After the storm. And they were reconciled. The clouds rolled back;
the sun came out again with his radiant smiles and genial warmth.
But was nothing broken? nothing lost? Did each flower in the garden
of love lift its head as bravely as before? In every storm of
passion something is lost. Anger is a blind fury, who tramples
ruthlessly on tenderest and holiest things. Alas for the ruin that
waits upon her footsteps!
The day that followed this night of reconciliation had many hours of
sober introversion of thought for both Emerson and his wife; hours
in which memory reproduced language, conduct and sentiments that
could not be dwelt upon without painful misgivings for the future.
They understood each other too well to make light account of things
said and done, even in anger.
In going over, as Irene did many times, the language used by her
husband on the night before, touching their relation as man and
wife, and his prerogative, she felt the old spirit of revolt
arising. She tried to let her thought fall into his rational
presentation of the question involving precedence, and even said to
herself that he was right; but pride was strong, and kept lifting
itself in her mind. She saw, most clearly, the hardest aspect of the
case. It was, in her view, command and obedience. And she knew that
submission was, for her, impossible.
On the part of Emerson, the day's sober thought left his mind in no
more hopeful condition than that of his wife. The pain suffered in
consequence of her temporary flight from home, though lessened by
her return, had not subsided. A portion of confidence in her was
lost. He felt that he had no guarantee for the future; that at any
moment, in the heat of passion, she might leave him again. He
remembered, too distinctly, her words on the night before, when he
tried to make her comprehend his view of the relation between man
and wife--"That will not suit me, Hartley." And he felt that she was
in earnest; that she would resist every effort he might make to lead
and control as a man in certain things, just as she had done from
the beginning.
In matrimonial quarrels you cannot kiss and make up again, as
children do, forgetting all the stormy past in the sunshiny present.
And this was painfully clear to both Hartley and Irene, as she,
alone in her chamber, and he, alone in his office, pondered, on that
day of reconciliation, the past and the future. Yet each resolved to
be more forbearing and less exacting; to be emulous of concession,
rather than exaction; to let love, uniting with reason, hold pride
and self-will in close submission.
Their meeting, on Hartley's return home, at his usual late hour in
the afternoon, was tender, but not full of the joyous warmth of
feeling that often showed itself. Their hearts were not light enough
for ecstasy. But they were marked in their attentions to each other,
emulous of affectionate words and actions, yielding and considerate.
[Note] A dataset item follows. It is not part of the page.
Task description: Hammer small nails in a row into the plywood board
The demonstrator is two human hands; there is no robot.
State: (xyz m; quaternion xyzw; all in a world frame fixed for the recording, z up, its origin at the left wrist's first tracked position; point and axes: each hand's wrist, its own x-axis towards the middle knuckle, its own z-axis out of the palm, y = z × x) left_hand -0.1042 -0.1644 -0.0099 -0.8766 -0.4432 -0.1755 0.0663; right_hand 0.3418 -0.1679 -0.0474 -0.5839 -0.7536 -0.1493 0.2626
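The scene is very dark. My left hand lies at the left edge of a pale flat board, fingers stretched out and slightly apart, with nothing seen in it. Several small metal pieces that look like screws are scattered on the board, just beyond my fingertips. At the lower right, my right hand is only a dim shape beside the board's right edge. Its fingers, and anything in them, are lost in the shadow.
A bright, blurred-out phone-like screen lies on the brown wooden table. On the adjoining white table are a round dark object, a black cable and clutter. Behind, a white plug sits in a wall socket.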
And yet this mutual, almost formal, recognition of a recent state of
painful antagonism left on each mind a feeling of embarrassment,
checked words and sentences ere they came to utterance, and threw
amid their pleasant talks many intermittent pauses.
Often through the day had Mr. Emerson, as he dwelt on the unhappy
relation existing between himself and his wife, made up his mind to
renew the subject of their true position to each other, as briefly
touched upon in their meeting of the night before, and as often
changed his purpose, in fear of another rupture. Yet to him it
seemed of the first importance that this matter, as a basis of
future peace, should be settled between them, and settled at once.
If he held one view and she another, and both were sensitive,
quick-tempered and tenacious of individual freedom, fierce
antagonism might occur at any moment. He had come home inclined to
the affirmative side of the question, and many times during the
evening it was on his lips to introduce the subject. But he was so
sure that it would prove a theme of sharp discussion, that he had
not the courage to risk the consequences.
There was peace again after this conflict, but it was not, by any
means, a hopeful peace. It had no well-considered basis. The causes
which had produced a struggle were still in existence, and liable to
become active, by provocation, at any moment. No change had taken
place in the characters, dispositions, temperaments or general views
of life in either of the parties. Strife had ceased between them
only in consequence of the pain it involved. A deep conviction of
this fact so sobered the mind of Mr. Emerson, and altered, in
consequence, his manner toward Irene, that she felt its reserve and
coldness as a rebuke that chilled the warmth of her tender impulses.
And this manner did not greatly change as the days and weeks moved
onward. Memory kept too vividly in the mind of Emerson that one act,
and the danger of its repetition on some sudden provocation. He
could not feel safe and at ease with his temple of peace built close
to a slumbering volcano, which was liable at any moment to blaze
forth and bury its fair proportions in lava and ashes.
Irene did not comprehend her husband's state of mind. She felt
painfully the change in his manner, but failed in reaching the true
cause. Sometimes she attributed his coldness to resentment;
sometimes to defect of love; and sometimes to a settled
determination on his part to inflict punishment. Sometimes she spent
hours alone, weeping over these sad ruins of her peace, and
sometimes, in a spirit of revolt, she laid down for herself a line
of conduct intended to react against her husband. But something in
his calm, kind, self-reliant manner, when she looked into his face,
broke down her purpose. She was afraid of throwing herself against a
rock which, while standing immovable, might bruise her tender limbs
or extinguish life in the strong concussion.